In article fkk@leland.stanford.edu writes:

In a recent post Pim cites Tim Lambert as support for his position on the

Florida data. I’m sorry but Lambert’s analysis is flawed at its core.

No it isn’t. It appears that you don’t understand what statistical

hypothesis testing is, or what it means.

Let’s see what he says:

First of all Rick is stating thatit is supportable only in the ‘right’ time span. Yet he fails

to provide proof for such remarks. The time span is the same

data as used by Kleck. It is Kleck however who is

misleading the facts by carefully selecting his data. Yet

even this is not going to help him since the data show no

support for his thesis as well.

This is overstating things somewhat. The data *does* support his

hypothesis, in that the reported rape rate did fall. However, this

decrease was not statistically significant. This means that random

variations in the reported rape rate provide an equally good explanation.

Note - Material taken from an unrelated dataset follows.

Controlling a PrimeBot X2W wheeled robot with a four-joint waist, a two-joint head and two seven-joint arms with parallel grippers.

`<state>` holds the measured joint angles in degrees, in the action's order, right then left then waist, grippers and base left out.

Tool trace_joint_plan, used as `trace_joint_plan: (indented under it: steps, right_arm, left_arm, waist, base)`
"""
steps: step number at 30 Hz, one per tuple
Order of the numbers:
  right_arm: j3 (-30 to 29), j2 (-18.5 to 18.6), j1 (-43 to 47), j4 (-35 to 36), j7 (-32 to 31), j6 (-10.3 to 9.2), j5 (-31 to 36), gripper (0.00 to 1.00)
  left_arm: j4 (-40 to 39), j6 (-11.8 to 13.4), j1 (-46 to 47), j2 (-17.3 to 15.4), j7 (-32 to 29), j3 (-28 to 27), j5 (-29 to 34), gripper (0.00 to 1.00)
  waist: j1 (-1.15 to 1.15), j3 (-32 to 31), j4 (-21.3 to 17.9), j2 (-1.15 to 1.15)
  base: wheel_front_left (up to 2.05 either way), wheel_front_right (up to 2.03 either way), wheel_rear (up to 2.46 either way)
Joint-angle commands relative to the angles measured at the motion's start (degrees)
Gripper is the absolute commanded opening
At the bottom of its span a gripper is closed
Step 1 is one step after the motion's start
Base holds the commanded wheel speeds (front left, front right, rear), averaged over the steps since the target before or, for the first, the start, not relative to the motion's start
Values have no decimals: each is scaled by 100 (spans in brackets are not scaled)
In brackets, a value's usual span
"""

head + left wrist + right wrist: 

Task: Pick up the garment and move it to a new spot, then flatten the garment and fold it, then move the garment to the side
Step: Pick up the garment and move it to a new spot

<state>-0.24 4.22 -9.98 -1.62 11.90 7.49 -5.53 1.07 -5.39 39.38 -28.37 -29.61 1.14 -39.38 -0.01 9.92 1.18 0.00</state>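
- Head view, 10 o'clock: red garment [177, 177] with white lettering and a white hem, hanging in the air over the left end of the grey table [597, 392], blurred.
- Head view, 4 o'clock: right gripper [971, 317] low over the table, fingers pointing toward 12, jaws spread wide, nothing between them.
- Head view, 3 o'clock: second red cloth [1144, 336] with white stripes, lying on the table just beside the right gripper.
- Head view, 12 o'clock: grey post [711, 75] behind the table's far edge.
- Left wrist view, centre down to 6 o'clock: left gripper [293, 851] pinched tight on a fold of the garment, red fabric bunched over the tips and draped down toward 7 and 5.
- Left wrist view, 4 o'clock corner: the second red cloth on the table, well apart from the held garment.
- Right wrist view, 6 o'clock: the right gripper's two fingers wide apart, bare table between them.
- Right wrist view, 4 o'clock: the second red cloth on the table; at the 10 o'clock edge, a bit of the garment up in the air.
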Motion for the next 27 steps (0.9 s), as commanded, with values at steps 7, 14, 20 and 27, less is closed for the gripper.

A crime rate two standard deviations from the mean would be

statistically significant. However, The 67 rape rate was only 0.9

standard deviations less than the 58-66 mean, so this rate is not

statistically significant. However the 66 rate was 1.7 standard

deviations above the mean, so the change from 66 to 67 was 2.6

standard deviations (of the 58-66 rate). This is NOT significant

because the standard deviation of the changes in the rates does not

equal the standard deviation of the rates. For this data, the

standard deviation of the rates from 58-66 is 12, and the standard

deviation of the changes from one year to the next in the years 58-66

is 16. The change from 66 to 67 does NOT exceed 2 standard deviations

(of the 58-66 changes in the rate).

In Kleck’s statistical analysis of the Orlando data, he wrote:

“It might be suggested that Orlando had experienced erratic ups and

downs in its rape trends before and that the 1967 experience just

happened to reflect one of the brief, sharp downward swings in the

rape rate, which it had experienced before, and that the downward

swing was therefore unrelated to the gun training program.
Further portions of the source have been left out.